Write out the whole listing exactly.

Segment Open

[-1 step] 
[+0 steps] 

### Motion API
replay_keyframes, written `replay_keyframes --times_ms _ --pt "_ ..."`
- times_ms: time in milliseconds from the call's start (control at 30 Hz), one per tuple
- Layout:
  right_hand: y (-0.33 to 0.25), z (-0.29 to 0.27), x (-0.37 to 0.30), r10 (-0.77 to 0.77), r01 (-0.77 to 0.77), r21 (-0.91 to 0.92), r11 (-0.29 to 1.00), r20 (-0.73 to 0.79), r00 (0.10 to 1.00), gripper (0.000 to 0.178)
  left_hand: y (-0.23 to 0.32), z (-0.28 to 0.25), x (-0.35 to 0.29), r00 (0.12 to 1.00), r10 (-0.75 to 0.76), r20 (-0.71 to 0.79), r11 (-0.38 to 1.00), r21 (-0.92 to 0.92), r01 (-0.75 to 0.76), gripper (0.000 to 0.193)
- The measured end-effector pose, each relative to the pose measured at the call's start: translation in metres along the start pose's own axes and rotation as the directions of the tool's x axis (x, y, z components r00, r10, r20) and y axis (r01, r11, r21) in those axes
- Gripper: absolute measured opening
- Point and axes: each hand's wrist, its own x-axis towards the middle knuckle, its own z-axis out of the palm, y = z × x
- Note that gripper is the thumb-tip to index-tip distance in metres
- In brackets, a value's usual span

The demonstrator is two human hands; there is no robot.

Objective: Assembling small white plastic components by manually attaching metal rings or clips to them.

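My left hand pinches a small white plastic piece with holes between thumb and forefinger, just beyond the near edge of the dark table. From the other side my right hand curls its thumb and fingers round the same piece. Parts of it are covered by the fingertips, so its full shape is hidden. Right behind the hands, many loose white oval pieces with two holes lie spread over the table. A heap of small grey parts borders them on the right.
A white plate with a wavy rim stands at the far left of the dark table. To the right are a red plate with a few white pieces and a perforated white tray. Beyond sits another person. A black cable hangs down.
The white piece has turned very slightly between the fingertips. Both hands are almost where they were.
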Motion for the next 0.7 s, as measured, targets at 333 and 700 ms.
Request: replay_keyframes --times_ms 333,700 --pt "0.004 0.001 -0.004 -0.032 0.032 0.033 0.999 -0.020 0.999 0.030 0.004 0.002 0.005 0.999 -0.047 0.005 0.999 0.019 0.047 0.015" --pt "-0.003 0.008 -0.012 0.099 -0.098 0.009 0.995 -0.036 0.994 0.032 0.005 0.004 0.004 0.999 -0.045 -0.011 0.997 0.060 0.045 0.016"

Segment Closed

_ANSWER BOX:_
[-1 step] 
[+0 steps] 

### Motion API
replay_keyframes, written `replay_keyframes --times_ms _ --pt "_ ..."`
- times_ms: time in milliseconds from the call's start (control at 30 Hz), one per tuple
- Layout:
  right_hand: y (-0.33 to 0.25), z (-0.29 to 0.27), x (-0.37 to 0.30), r10 (-0.77 to 0.77), r01 (-0.77 to 0.77), r21 (-0.91 to 0.92), r11 (-0.29 to 1.00), r20 (-0.73 to 0.79), r00 (0.10 to 1.00), gripper (0.000 to 0.178)
  left_hand: y (-0.23 to 0.32), z (-0.28 to 0.25), x (-0.35 to 0.29), r00 (0.12 to 1.00), r10 (-0.75 to 0.76), r20 (-0.71 to 0.79), r11 (-0.38 to 1.00), r21 (-0.92 to 0.92), r01 (-0.75 to 0.76), gripper (0.000 to 0.193)
- The measured end-effector pose, each relative to the pose measured at the call's start: translation in metres along the start pose's own axes and rotation as the directions of the tool's x axis (x, y, z components r00, r10, r20) and y axis (r01, r11, r21) in those axes
- Gripper: absolute measured opening
- Point and axes: each hand's wrist, its own x-axis towards the middle knuckle, its own z-axis out of the palm, y = z × x
- Note that gripper is the thumb-tip to index-tip distance in metres
- In brackets, a value's usual span

The demonstrator is two human hands; there is no robot.

Objective: Assembling small white plastic components by manually attaching metal rings or clips to them.

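My left hand pinches a small white plastic piece with holes between thumb and forefinger, just beyond the near edge of the dark table. From the other side my right hand curls its thumb and fingers round the same piece. Parts of it are covered by the fingertips, so its full shape is hidden. Right behind the hands, many loose white oval pieces with two holes lie spread over the table. A heap of small grey parts borders them on the right.
A white plate with a wavy rim stands at the far left of the dark table. To the right are a red plate with a few white pieces and a perforated white tray. Beyond sits another person. A black cable hangs down.
The white piece has turned very slightly between the fingertips. Both hands are almost where they were.
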Motion for the next 0.7 s, as measured, targets at 333 and 700 ms.
Request: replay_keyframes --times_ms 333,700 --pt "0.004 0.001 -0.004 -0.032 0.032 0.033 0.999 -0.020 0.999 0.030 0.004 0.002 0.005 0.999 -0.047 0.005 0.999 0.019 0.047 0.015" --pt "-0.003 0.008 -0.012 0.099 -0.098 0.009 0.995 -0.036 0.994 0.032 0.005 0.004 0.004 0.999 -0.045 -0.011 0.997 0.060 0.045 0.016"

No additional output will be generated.